Victoria Howard | |
Native Name: | Wishikin |
Native Name Lang: | Upper Chinook language |
Birth Name: | Victoria Wacheno |
Birth Date: | September 1865 |
Birth Place: | Grand Ronde Reservation, Oregon |
Death Place: | Oregon City, Oregon |
Occupation: | storyteller |
Language: | English, Upper Chinook language, Molala language |
Nationality: | Confederated Tribes of the Grand Ronde Community of Oregon, American (after 1924) |
Genre: | Native American studies |
Subjects: | --> |
Spouse: | Eustace Howard, West Linn |
Parents: | Sarah Quiaquaty Wishikin, William Wishikin |
Victoria Howard, also Victoria (Wishikin) Wacheno Howard (c. 1865–1930), was a Clackamas Chinook storyteller from Oregon, USA. She was a Molala, Clackamas, and Tualatin citizen of the Confederated Tribes of the Grand Ronde Community of Oregon.
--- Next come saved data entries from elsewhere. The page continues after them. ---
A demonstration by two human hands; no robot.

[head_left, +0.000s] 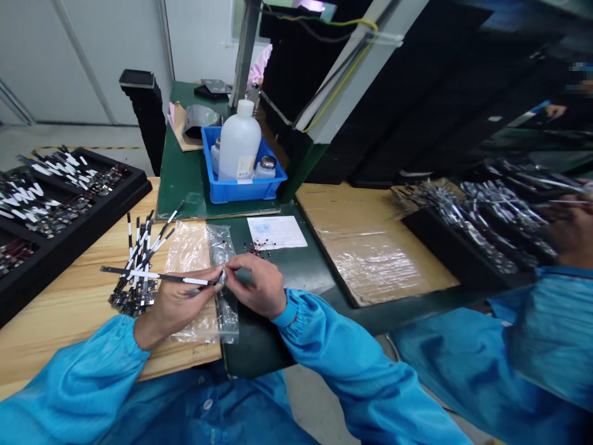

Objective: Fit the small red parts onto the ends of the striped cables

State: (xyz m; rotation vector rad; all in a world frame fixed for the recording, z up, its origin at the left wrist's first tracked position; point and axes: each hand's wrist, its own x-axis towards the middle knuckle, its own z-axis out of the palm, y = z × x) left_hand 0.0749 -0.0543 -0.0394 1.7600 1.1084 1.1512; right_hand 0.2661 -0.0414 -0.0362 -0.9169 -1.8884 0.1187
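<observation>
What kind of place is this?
It looks like an electronics assembly workshop: a blue smock sleeve, a black tray of small circuit boards, and a blue crate holding a white plastic bottle.

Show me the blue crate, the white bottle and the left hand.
Blue crate (244,192): head view, on its front wall.
White bottle (238,145): head view, on its body.
Left hand (178,304): head view, on its back.

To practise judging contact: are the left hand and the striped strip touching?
Touching. The head view shows the left hand pinching the strip between its fingers.
</observation>
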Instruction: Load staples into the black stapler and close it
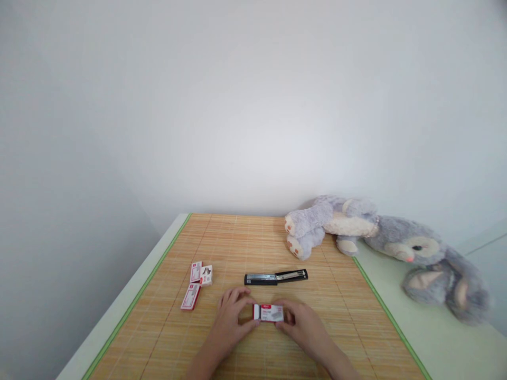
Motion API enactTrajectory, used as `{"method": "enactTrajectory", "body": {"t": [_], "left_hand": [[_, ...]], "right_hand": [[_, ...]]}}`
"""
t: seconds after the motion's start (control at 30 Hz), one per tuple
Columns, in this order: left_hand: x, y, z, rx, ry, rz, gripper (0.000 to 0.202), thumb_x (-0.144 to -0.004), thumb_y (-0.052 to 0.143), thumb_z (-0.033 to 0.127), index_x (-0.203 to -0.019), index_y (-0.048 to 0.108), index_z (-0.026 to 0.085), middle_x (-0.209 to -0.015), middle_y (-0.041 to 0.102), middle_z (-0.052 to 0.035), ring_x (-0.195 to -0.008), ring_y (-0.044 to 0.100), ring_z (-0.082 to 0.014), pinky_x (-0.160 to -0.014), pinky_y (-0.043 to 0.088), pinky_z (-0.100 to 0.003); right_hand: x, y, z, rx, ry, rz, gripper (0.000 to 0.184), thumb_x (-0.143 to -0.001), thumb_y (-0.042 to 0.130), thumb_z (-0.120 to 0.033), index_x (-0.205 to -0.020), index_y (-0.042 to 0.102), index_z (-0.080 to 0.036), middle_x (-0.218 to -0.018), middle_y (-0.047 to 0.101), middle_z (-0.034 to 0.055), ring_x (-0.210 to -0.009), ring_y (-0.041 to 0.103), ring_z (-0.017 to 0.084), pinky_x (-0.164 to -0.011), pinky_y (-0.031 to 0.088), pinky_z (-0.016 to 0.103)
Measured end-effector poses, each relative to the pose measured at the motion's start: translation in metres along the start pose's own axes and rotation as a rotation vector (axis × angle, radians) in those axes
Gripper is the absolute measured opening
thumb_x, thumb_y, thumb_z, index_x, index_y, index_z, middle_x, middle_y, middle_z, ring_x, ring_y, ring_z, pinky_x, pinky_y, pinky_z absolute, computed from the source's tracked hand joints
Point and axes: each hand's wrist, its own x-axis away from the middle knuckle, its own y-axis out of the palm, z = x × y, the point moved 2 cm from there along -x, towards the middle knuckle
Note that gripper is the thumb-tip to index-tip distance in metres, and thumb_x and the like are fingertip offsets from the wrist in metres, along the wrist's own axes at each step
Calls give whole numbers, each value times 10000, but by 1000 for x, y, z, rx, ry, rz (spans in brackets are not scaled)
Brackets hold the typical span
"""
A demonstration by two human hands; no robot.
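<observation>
Ideally, the left hand (227,316) and right hand (307,326), gripping the small box (271,313) by its nine and three o'clock ends, should press lightly and evenly, holding it level at six o'clock from the opened stapler (261,278).

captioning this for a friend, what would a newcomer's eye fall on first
Probably the big grey plush toy, lying over the far right edge of the bamboo mat. Next, the small red-and-white box held between left hand and right hand near the front, with the open black stapler just beyond.
</observation>
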Motion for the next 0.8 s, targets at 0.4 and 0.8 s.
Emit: {"method": "enactTrajectory", "body": {"t": [0.4, 0.8], "left_hand": [[0, -1, -1, 25, -11, 25, 350, -768, 825, 325, -1107, 742, 357, -1349, 633, -19, -1295, 510, -293, -1102, 377, -455], [1, -1, -3, 63, -6, 22, 367, -755, 852, 369, -1105, 742, 344, -1283, 650, -32, -1255, 514, -302, -1075, 385, -434]], "right_hand": [[-23, -10, -48, 302, -125, -16, 163, -868, 680, -340, -955, 817, -330, -834, 791, 11, -783, 700, 219, -693, 404, 289], [-43, -4, -57, 299, -176, -24, 91, -768, 713, -248, -804, 796, -245, -786, 775, 35, -733, 663, 198, -655, 362, 270]]}}
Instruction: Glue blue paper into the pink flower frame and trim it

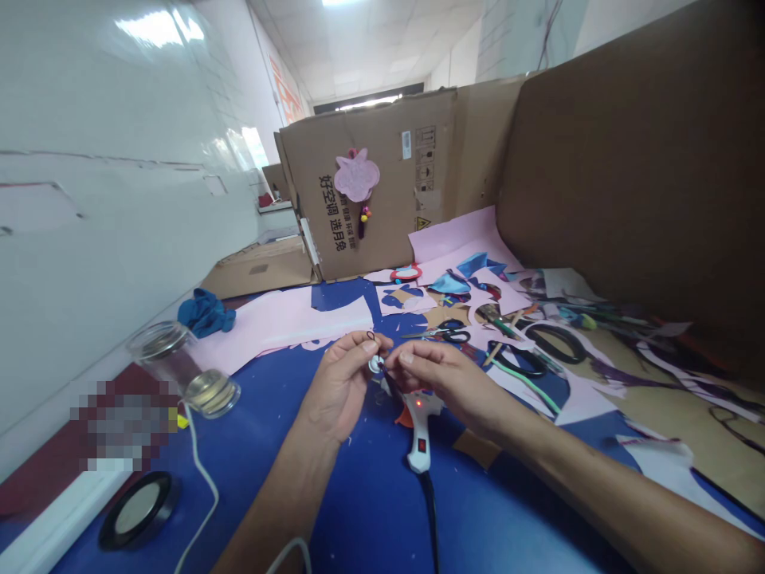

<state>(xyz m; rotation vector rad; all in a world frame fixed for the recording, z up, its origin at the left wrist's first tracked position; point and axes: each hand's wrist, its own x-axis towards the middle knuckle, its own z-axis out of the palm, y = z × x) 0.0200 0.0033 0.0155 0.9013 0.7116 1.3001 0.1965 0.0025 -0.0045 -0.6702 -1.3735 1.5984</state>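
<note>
My left hand [343, 383] and my right hand [445, 375] meet over the blue table [358, 510], fingertips pinched together. Between them is a small pale round piece [375, 364] with a thin black cord loop [371, 337] poking up above my left fingers. Both hands pinch this small piece; which hand grips the cord I cannot tell. A white hot glue gun [420, 434] with a red switch lies on the table just under my right hand, its black cable running toward me.
A glass jar [179, 368] lies tilted at the left, a black tape roll [139, 510] near the front left. Scissors [445, 331], black loops [559, 343] and pink and blue paper scraps [466, 279] cover the far side. Cardboard walls [627, 175] enclose the back and right.
</note>
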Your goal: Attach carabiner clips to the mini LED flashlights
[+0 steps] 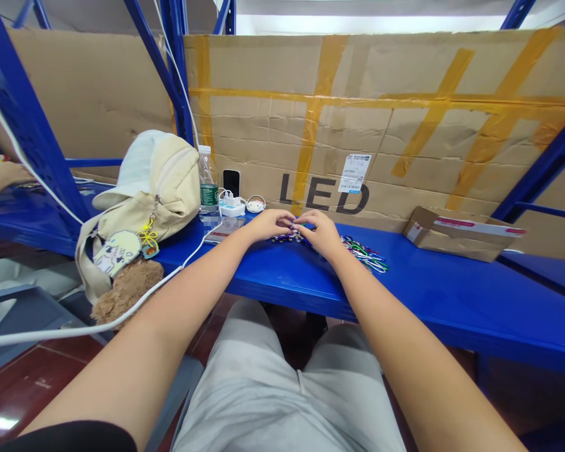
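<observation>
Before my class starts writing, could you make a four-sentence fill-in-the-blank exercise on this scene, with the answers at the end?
1. The left hand and right hand are close together over a ____ tabletop.
2. Green and white strands show on the outer side of the ____ wrist.
3. The large black letters on the cardboard spell ____.
4. The clear bottle beside the bag has a ____ label.

Missing words: blue; right; LED; green.
</observation>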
Howard's songs and stories were dictated, transcribed, and published as Clackamas Chinook Texts.[1] They were used as classroom reading texts for Indigenous school children and are now regarded as a rich record of the Indigenous northwest Oregon storytelling and performance art.[2]
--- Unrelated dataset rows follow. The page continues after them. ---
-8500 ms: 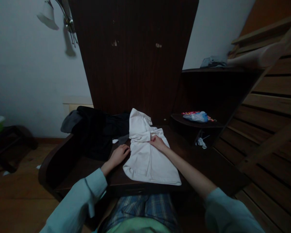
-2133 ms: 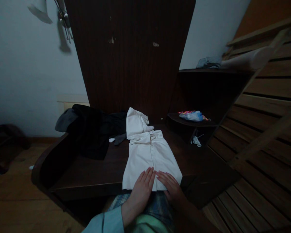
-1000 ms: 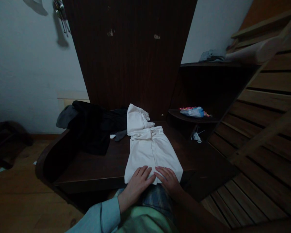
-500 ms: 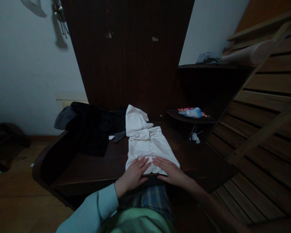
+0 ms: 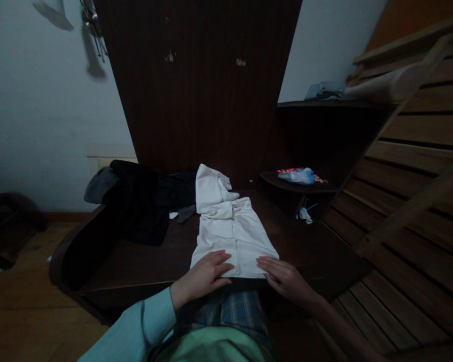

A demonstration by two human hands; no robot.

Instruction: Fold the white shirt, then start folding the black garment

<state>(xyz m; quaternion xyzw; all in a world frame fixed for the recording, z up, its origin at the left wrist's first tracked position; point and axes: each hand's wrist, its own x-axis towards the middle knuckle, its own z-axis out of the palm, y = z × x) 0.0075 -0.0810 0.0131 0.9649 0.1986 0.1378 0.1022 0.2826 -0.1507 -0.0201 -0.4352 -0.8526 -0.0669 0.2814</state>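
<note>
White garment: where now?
Head view, lower centre: white garment lies on the bench right of black clothes, left hand and right hand at its near edge.

Looking at a dark wooden bench [image 5: 154, 264] here, curved end [image 5: 66, 264] on the left. Got a white garment [image 5: 236, 229] laid out on it, right up to the front edge [image 5: 136, 285], plus a heap of black clothes [image 5: 141, 206] over on the left and a tiny white scrap [image 5: 173, 215] between them. Also got a small rounded shelf [image 5: 305, 189] on the right, holding a bluish plastic bag [image 5: 298, 176].
</note>
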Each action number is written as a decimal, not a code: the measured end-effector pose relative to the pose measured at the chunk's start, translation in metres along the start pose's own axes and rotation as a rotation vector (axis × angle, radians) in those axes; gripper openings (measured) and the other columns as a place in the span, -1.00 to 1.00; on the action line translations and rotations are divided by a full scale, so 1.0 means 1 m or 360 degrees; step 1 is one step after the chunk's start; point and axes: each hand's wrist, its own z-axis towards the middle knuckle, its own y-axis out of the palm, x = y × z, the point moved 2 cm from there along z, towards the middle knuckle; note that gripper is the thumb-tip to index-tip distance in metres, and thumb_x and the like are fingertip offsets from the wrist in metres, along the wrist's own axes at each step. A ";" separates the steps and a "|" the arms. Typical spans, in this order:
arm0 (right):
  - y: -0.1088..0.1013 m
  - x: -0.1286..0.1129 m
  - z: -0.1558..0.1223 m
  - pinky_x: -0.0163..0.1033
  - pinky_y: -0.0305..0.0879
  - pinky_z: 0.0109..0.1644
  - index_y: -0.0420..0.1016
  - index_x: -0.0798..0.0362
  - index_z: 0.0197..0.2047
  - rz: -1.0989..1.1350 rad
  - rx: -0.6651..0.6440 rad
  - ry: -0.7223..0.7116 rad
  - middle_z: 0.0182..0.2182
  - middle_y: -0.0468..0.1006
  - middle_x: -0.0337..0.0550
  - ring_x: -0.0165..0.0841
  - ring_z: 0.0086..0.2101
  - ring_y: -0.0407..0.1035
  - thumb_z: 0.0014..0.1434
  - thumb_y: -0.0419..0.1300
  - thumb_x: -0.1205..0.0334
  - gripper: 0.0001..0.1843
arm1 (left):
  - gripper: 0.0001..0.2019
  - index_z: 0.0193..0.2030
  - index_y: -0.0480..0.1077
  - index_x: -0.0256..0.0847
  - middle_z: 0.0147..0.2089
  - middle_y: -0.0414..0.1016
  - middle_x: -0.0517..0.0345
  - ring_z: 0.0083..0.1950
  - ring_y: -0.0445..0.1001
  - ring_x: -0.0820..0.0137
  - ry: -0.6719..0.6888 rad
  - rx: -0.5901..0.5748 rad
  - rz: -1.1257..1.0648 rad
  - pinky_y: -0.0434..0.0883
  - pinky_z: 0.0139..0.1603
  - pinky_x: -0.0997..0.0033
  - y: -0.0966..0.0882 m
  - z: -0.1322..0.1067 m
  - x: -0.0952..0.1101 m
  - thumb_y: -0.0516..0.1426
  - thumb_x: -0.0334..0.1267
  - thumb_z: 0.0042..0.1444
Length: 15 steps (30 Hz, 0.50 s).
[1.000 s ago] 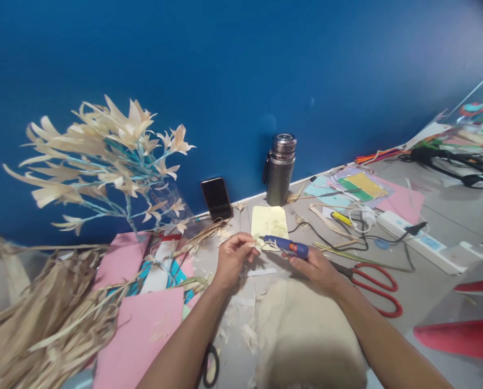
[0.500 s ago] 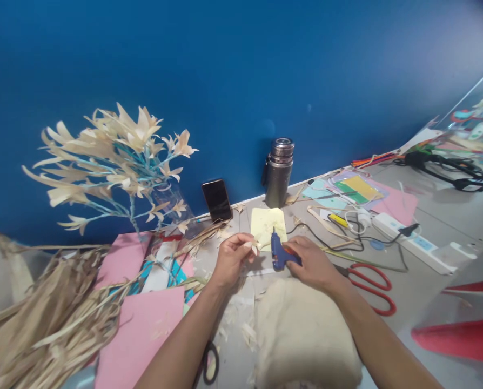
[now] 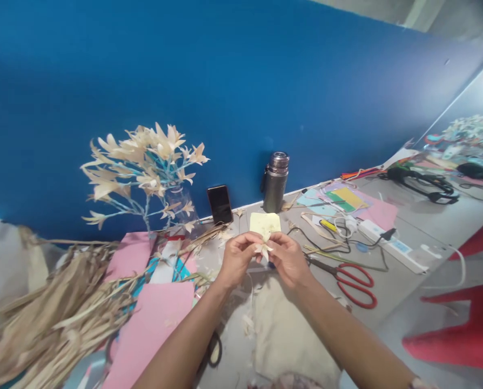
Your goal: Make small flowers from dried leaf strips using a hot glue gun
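Note:
My left hand and my right hand meet over the middle of the table, both pinching a small pale straw flower between their fingertips. A yellow paper sheet lies just behind the flower. The blue glue gun is hidden behind my right hand. To the left stands a blue-stemmed branch with several cream straw flowers. A cream cloth covers my lap below the hands.
Red-handled scissors lie right of my right hand. A steel flask and a black phone stand against the blue wall. Dried straw and pink paper lie on the left, a white power strip with cables on the right.
My right hand set the blue glue gun down and came over to the flower, which both hands now pinch. The camera tilted upward.

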 end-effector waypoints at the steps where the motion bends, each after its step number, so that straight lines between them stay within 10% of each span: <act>1: 0.003 0.001 -0.001 -0.30 0.22 -0.47 0.48 0.06 -0.37 0.0053 -0.0007 0.0010 -0.53 0.49 -0.27 -0.41 -0.55 0.35 -0.15 0.49 0.08 -0.64 | -0.77 -0.42 0.52 -0.29 -0.27 0.49 0.10 -0.50 0.39 0.53 0.0018 -0.0002 0.0042 0.34 -0.50 0.49 0.000 -0.001 0.003 0.37 -0.16 -0.04; 9: 0.010 -0.012 -0.009 -0.28 0.28 -0.42 0.40 0.02 -0.35 -0.0043 -0.0113 -0.0192 -0.48 0.44 -0.30 -0.42 -0.52 0.33 0.03 0.39 -0.05 -0.64 | -0.79 -0.40 0.55 -0.28 -0.28 0.51 0.06 -0.47 0.41 0.48 0.0156 -0.0104 0.0197 0.38 -0.48 0.45 0.008 -0.006 0.022 0.34 -0.15 0.01; 15: -0.001 -0.051 -0.021 -0.32 0.22 -0.44 0.43 0.03 -0.31 -0.0824 -0.0150 -0.0492 -0.55 0.41 -0.29 -0.42 -0.53 0.28 0.22 0.23 -0.01 -0.73 | -0.81 -0.39 0.57 -0.27 -0.35 0.53 0.04 -0.45 0.40 0.45 0.0224 -0.0193 0.0369 0.38 -0.46 0.46 0.007 -0.009 0.044 0.31 -0.17 0.06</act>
Victoria Wishikin was born circa 1865 on the Grand Ronde Reservation in northwest Oregon, only a decade after the reservation was founded. The Grand Ronde Reservation held a confederation of more than 27 tribes and bands of Indigenous peoples of the Northwest Plateau who had been forcibly moved there by the US government. The tribes from western Oregon, southern Washington state, and northern California were relocated to free up land for incoming white settlers. The multitribal complexity of the reservation resulted in a community that was linguistically and culturally diverse.
Howard was evidence of this, being the daughter of Sarah Quiaquaty Wishikin, herself a daughter of a Molalla tribe chief, and of William Wishikin, a Tualatin (Kalapuyan speaker) who died when his daughter was about ten. Howard gained her knowledge of Clackamas language and culture partly from her maternal grandmother Wagayuhlen Quiaquaty, a Clackamas medical shaman at Grand Ronde with whom she lived after her father's death, and later from her first mother-in-law, Charlotte Wacheno. As a child, she learned basket making and the telling of Clackamas Chinook oral history and myths as well as of Oregon history.[3]
In 1928, Howard was approached by Melville Jacobs, a professor of anthropology at the University of Washington state, keen to document the endangered indigenous languages and oral literature of the area. Jacobs had wanted to document the Molalla language, but as Howard was more fluent in Clackamas and spoke English too, Jacobs spent a year with Howard transcribing the Clackamas vocabulary, songs, myths, folktales, and traditional narratives that she dictated to him in the Clackamas language. He also made audio recordings of her extensive repertoire of Indigenous songs. This repertoire of songs and stories together with their study by Jacobs, Dell Hymes, Catharine Mason, and numerous other scholars sometimes working with Indigenous descendants, gives insights into the daily lives and beliefs of Indigenous women while helping to cast light on the changing landscape of Oregon over time.[4] [5] [6] [7]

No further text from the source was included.